Je sentais entre mes fesses le cul de la bouteille. J’ai dû la garder et j’ai à nouveau fais le service. J’avais l’impression que la bouteille allait sortir à chacun de mes pas mais elle ne bougeait pas. Mon anus boursouflé me faisait mal. De plus en plus mal. Mais c’était supportable. Avec ma bitte camouflée, mes poils disparus et cette bouteille fichée entre mes fesses, je devais paraître vraiment pitoyable. Un esclave marqué.
- C’est dommage que tu ne peux pas voir ton cul avec la bouteille au milieu.
Je la sentais bien pourtant et j’avais du mal à marcher. Mes fesses restaient ouvertes autour de fonds de la bouteille.
Quand ils m’en ont débarrassé, mon trou ne s’est pas refermé. Leurs bittes gonflées ont remplacé la bouteille. Je les sentais mais pas de douleur. Puis il m’ont demandé de me prosterner dos au capitaine. J’étais effaré qu’ils puissent ouvrir mon cul avec leur doigts.

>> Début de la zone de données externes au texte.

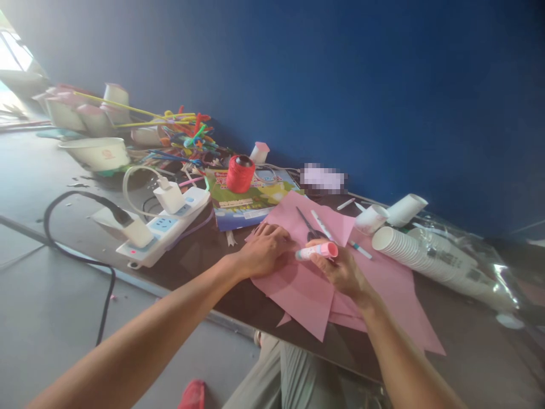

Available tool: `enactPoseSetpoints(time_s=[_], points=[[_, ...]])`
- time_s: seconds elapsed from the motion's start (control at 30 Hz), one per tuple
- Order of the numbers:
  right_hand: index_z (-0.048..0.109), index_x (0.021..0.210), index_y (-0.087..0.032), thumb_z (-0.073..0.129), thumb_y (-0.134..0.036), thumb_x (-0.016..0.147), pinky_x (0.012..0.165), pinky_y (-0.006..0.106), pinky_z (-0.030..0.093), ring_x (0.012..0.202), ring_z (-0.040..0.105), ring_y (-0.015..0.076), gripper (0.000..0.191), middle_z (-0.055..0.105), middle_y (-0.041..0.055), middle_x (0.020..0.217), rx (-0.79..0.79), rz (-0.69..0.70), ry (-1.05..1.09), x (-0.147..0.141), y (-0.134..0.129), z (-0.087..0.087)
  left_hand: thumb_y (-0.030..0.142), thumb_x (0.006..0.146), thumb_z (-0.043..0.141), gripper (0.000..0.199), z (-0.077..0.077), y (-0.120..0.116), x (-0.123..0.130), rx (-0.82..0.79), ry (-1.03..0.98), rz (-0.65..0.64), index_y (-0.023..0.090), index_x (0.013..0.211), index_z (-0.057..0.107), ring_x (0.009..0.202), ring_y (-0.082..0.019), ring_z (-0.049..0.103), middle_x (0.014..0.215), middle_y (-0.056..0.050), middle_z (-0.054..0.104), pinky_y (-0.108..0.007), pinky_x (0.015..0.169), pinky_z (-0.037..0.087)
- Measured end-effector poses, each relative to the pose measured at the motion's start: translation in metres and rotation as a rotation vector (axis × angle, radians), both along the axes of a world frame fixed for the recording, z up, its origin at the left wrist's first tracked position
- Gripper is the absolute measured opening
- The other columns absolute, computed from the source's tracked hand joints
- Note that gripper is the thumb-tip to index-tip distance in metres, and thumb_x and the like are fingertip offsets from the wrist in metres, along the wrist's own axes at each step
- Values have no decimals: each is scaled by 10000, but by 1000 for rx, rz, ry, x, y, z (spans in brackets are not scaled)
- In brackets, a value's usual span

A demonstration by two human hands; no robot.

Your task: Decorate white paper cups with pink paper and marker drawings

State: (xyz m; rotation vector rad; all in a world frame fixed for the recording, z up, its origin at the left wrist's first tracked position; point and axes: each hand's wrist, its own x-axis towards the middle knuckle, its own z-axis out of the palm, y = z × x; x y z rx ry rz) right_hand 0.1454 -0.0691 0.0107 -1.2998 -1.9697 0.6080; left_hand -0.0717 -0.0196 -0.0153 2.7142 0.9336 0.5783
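My right hand point(340, 270) grips a glue stick point(317, 251) with a pink end and a white printed body, tilted low over pink paper point(298, 298). Its tip is near the fingers of my left hand point(266, 250), which rests palm down on the sheets, fingers bent and spread. Whatever lies under those fingers is hidden. Just beyond my right hand lie dark scissors point(304, 218) and a white marker point(321, 224). A second marker point(361, 250) lies to the right on the paper.
A red thread spool point(240, 175) stands on a colourful booklet point(255, 199). At left lie a power strip point(164, 227), cables, paper bowls point(96, 153) and pipe cleaners point(196, 133). Stacked paper cups point(409, 255) lie at right. A blue wall point(340, 85) rises behind.
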Motion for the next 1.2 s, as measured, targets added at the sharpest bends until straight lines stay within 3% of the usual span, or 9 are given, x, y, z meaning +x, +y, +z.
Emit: enactPoseSetpoints(time_s=[0.1, 0.3, 0.37, 0.5, 0.7, 0.77, 0.93, 1.07, 1.2], points=[[662, 891, -191, 548, -399, 869, 685, 277, 511, 764, 637, 189, 238, 691, 52, 847, -34, 12, 27, 5, -1, 2, 325, 858, 522, 316, 1, 0, 0, 1, 1, -6, 282, 1155, 622, 1107, -254, 429, 1128, -62, 551, -427, 998, 308], [642, 943, -181, 477, -490, 890, 501, 271, 442, 520, 500, 141, 355, 551, -3, 583, 36, -188, 151, 7, 1, -3, 304, 833, 543, 325, 2, -1, -1, -10, 5, -6, 272, 1148, 619, 1129, -265, 418, 1168, -71, 534, -439, 1001, 307], [641, 952, -184, 482, -486, 887, 522, 279, 459, 560, 536, 156, 348, 586, 14, 629, 43, -153, 122, 2, 2, -5, 303, 839, 533, 307, 1, -1, -1, -14, -1, -3, 272, 1129, 627, 1121, -262, 419, 1169, -68, 532, -434, 994, 311], [646, 988, -185, 534, -428, 870, 678, 295, 512, 798, 640, 211, 293, 693, 75, 906, 31, -70, 22, -7, 3, -8, 327, 847, 527, 301, 1, -1, -1, -16, -18, -10, 281, 1124, 634, 1101, -258, 428, 1149, -64, 537, -433, 983, 316], [651, 898, -192, 527, -394, 878, 728, 281, 506, 806, 644, 197, 238, 695, 51, 881, -42, -12, -21, -5, 4, 0, 394, 867, 501, 321, 3, -1, 0, -35, -9, -3, 276, 1136, 633, 1117, -262, 427, 1149, -70, 542, -440, 998, 309], [655, 862, -190, 525, -411, 876, 686, 279, 504, 759, 636, 190, 256, 684, 46, 817, -61, -18, 19, 0, 5, 0, 413, 833, 555, 351, 3, -1, 0, -36, 4, -5, 275, 1148, 625, 1135, -269, 421, 1166, -70, 535, -447, 1017, 295], [649, 908, -168, 470, -494, 888, 486, 265, 443, 523, 509, 144, 373, 542, -1, 570, -6, -185, 212, 5, 8, -6, 514, 729, 663, 453, 3, 0, 0, -54, -2, 3, 278, 1116, 637, 1131, -278, 418, 1168, -60, 526, -442, 1018, 300], [645, 949, -170, 514, -468, 874, 581, 280, 490, 638, 579, 169, 334, 638, 45, 730, 8, -98, 70, -4, 7, -8, 558, 723, 655, 461, 3, 0, 0, -65, -9, 2, 265, 1079, 655, 1116, -278, 425, 1174, -63, 527, -447, 1018, 296], [639, 972, -186, 551, -411, 867, 737, 298, 508, 838, 635, 208, 264, 679, 76, 929, 6, -30, -2, -7, 4, -7, 551, 738, 645, 503, 2, 0, 0, -67, -5, -10, 298, 1172, 617, 1132, -278, 426, 1167, -59, 535, -449, 1020, 292]])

Je sentais mon anus dilaté.
Cela a duré toute la nuit. Et à la fin, le capitaine est juste venu devant moi pour me pisser dans la bouche. J’ai tout avalé sans broncher.
Sur ordre de Mourad je me suis moi-même enfoncé la bouteille dans le cul. Ils se sont couchés, et je me suis ******* comme une masse avec la bouteille de coca plantée dans mon cul.